As wireless networks become ubiquitous, the ability to maintain trust and securely exchange confidential information among interconnected wireless devices and users is crucial. Secret sharing is a cryptographic primitive that can help to achieve secure communication with applications that include access control, key management, digital signatures, and others. Although this primitive is widely used, it is still not fully understood how wireless communication constraints such as noise, limited bandwidth, and scalability can be optimally accounted for in the design of secret sharing schemes. This project aims for new guidelines for the implementation of secret sharing directly adapted to wireless communication constraints, to improve security for users, minimize the communication cost associated with the implementation, and facilitate deployment in dense wireless networks through improved scalability.

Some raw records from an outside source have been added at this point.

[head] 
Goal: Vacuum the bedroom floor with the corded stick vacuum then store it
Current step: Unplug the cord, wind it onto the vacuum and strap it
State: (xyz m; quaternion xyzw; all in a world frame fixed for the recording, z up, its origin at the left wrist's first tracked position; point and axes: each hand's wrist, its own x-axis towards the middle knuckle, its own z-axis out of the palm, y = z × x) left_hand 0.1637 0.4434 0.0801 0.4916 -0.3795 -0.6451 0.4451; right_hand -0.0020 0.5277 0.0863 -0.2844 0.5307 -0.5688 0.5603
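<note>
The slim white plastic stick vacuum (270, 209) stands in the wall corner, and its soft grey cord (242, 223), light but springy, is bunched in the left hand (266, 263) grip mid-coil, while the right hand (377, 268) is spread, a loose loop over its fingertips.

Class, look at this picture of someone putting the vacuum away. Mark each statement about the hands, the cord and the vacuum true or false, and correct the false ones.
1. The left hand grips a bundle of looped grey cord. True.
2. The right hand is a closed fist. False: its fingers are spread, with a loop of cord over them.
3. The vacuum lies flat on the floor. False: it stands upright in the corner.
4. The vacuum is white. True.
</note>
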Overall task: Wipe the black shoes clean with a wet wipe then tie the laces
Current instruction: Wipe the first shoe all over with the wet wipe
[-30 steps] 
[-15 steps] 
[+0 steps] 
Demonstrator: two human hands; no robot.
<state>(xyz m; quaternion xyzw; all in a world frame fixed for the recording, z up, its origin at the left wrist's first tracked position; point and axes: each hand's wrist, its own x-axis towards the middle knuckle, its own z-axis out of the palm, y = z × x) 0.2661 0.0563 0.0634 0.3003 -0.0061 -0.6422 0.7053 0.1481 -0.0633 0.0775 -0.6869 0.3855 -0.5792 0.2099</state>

Most existing secret sharing schemes hinge on the assumption that the dealer can securely communicate the shares of the secret to the participants over noiseless channels with unlimited bandwidth. Under such an assumption, the implementation of secret sharing schemes in wireless networks requires additional layers of protocols able to deal with unsecured, noisy, and bandwidth limited communication channels between the dealer and the participants. The objective of this project is to understand whether such a layered approach is optimal and whether a scheme that simultaneously addresses the constraints of wireless communication and the requirements of secret sharing could provide gains in terms of communication efficiency and security guarantees. The project investigates two interdependent research tasks: (i) understanding the fundamental security limits for secret sharing in wireless networks under bandwidth constraints and noise, and (ii) the design of explicit low-complexity coding schemes using tools from cryptography and coding theory. This award is jointly funded by the Division of Computing and Communication Foundations in the Directorate for Computer & Information Science & Engineering and the Established Program to Stimulate Competitive Research in the Office of Integrative Activities.
This award reflects NSF's statutory mission and has been deemed worthy of support through evaluation using the Foundation's intellectual merit and broader impacts review criteria.